Caterpillar (NYSE: CAT ) and Octa (NASDAQ: OKTA ) These are two of the best stocks to buy and hold for the next decade. They leverage amazing artificial intelligence (AI) in the form of pick-and-shovel plays, but their other non-AI-oriented businesses offer enough diversity to stabilize them.

None of these stocks are cheap, because the smart money already sees their potential. However, there is still an opportunity to buy into these companies before the AI ​​cash arrives.

Will AI create the world’s first trillionaire? Our team recently released a report on a little-known company, which it called an “indispensable monopoly” providing critical technology needed by both Nvidia and Intel. Continue »

Image source: Getty Images.

Caterpillar benefits from AI enhancements in two ways. Its construction equipment is required to build data centers. Meanwhile, the company’s power and energy segment is growing, as it helps data centers meet their redundant power needs by supplying turbines and large reciprocating engines.

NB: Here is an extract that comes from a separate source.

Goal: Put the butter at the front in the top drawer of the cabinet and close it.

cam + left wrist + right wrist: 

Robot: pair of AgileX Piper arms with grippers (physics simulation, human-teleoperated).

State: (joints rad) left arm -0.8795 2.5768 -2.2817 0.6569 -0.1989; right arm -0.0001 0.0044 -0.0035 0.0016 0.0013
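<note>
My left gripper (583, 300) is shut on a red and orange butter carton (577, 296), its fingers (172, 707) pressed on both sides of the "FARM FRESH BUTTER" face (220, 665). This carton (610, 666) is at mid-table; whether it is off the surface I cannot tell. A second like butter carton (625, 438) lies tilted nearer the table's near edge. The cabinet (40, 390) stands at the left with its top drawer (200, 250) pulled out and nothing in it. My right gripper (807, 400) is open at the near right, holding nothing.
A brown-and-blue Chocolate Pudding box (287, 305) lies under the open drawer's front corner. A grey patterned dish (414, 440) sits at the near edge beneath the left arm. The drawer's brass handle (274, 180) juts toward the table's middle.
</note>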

The company reported a record $67.6 billion in revenue, up 4%, in its 100th year in 2025, thanks mainly to growing appliance sales. The company operates in three segments, but its power and energy segment, which includes natural gas generators and battery storage, saw sales of $9.4 billion in the fourth quarter, up 23% year over year.

A downside was that full-year profit per share fell 14.6% to $18.81, mainly due to higher growth costs, including tariffs.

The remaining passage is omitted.